Reports
This section covers the following topics:
You manage reports on the Reports page. To access the Reports page, click Data Discovery and Classification > Reports from the left sidebar.
Viewing reports
The Reports page lists all available reports including the newly configured reports. Additionally, the page shows the total number of available reports.
The page shows the following details:
Column | Description |
---|---|
Report Name | Name of the report. |
Status | Status of the report. The status could be Not Generated, In Progress, Completed, or Failed. |
Type | Type of the report (Aggregated or Trend). |
Last Run | Time when the report was run. |
Duration | The duration time of the report run. |
Re-generation | Whether to automatically trigger report regeneration on subsequent runs of the linked scans. Select to enable automatic report regeneration, clear to disable. |
You can use the Search box to filter reports. Search results display reports that contain specified text in their names. Reports can be sorted by their name (Report Name), and the last time that the report was generated (Last Run).
To view the details of a specific report, click the report name.
Alternatively, click the ellipsis icon () corresponding to the report name and select View from the context menu. The context menu also provides options to Generate, Export D.O., and Remove the report.
Viewing versions of a report
DDC supports report regeneration. As a result, multiple versions of a report can be generated. The details view of the Reports page shows available versions of a report.
To view details of a report version:
Click the report name. The details of the report are displayed.
At the top of the detailed view, click the expand icon (
) to expand the versions list. The available versions of the report is displayed.
Click a version link to view its details.
The details view shows the details of the selected report version. To switch to a different version, click its link in the detail view under the expand icon ().
Report types
You can generate two types of reports with DDC.
Aggregate report: Aggregate report displays consolidated information for multiple scan executions. The two ways to generate aggregate reports are:
Scan run on specific date: A report that is based on a scan run on a specific date. Such a report shows the scan findings on the selected date. In case of multiple executions of the scan for the selected day, the report will include the information for the latest execution on that day.

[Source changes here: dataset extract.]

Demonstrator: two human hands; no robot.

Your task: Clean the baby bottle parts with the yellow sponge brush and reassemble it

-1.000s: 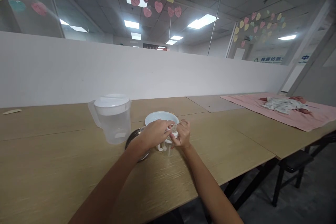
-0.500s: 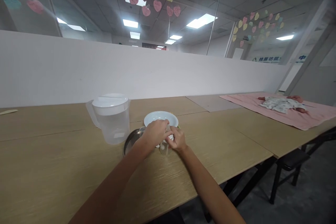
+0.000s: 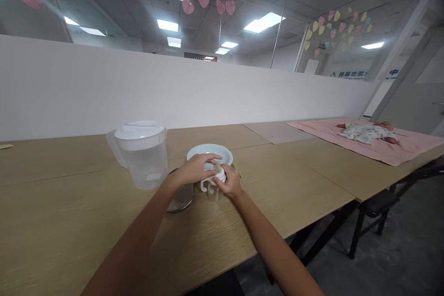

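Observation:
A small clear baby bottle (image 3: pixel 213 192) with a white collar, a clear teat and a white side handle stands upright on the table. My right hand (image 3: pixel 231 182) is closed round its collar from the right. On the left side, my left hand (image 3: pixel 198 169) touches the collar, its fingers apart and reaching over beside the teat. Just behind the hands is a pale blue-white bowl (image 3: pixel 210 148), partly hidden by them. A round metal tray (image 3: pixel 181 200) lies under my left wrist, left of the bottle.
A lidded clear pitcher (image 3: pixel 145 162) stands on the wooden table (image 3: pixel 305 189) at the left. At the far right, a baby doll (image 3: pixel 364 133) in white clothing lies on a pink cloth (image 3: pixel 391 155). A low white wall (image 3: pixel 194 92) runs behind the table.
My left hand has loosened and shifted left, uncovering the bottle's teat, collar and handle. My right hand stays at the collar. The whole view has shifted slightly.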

Latest scan execution: A report that always shows the information found on the latest scan execution. This way, the results will reflect (or update) the changes in the sensitive data discovered if the underlying data in the Data Store or the Classification Profile is modified. Still, the report will actually get generated when the user chooses to generate it.
Trend Report: The trend report presents information about the trend of the chosen scan over the last 15 scan executions. It includes trends for various elements such as scanned data objects, identified sensitive data objects, and infotypes. This report assists in comprehending how the scan information develops over time.
Note
To see an updated trend or aggregated report, you can manually regenerate the report to see the results of the last scan execution. Alternatively, for aggregated reports, you can select the Enable Report Re-generation check box from the General Info section to automatically generate the updated report for latest scan execution.
Configure reports
You can configure a report to include information of one or more scans. After the report is configured, it can be generated any number of times. The generated report contains the results of the executed scans.
To configure a report:
In the Data Discovery and Classification application, click Reports > + Add Report.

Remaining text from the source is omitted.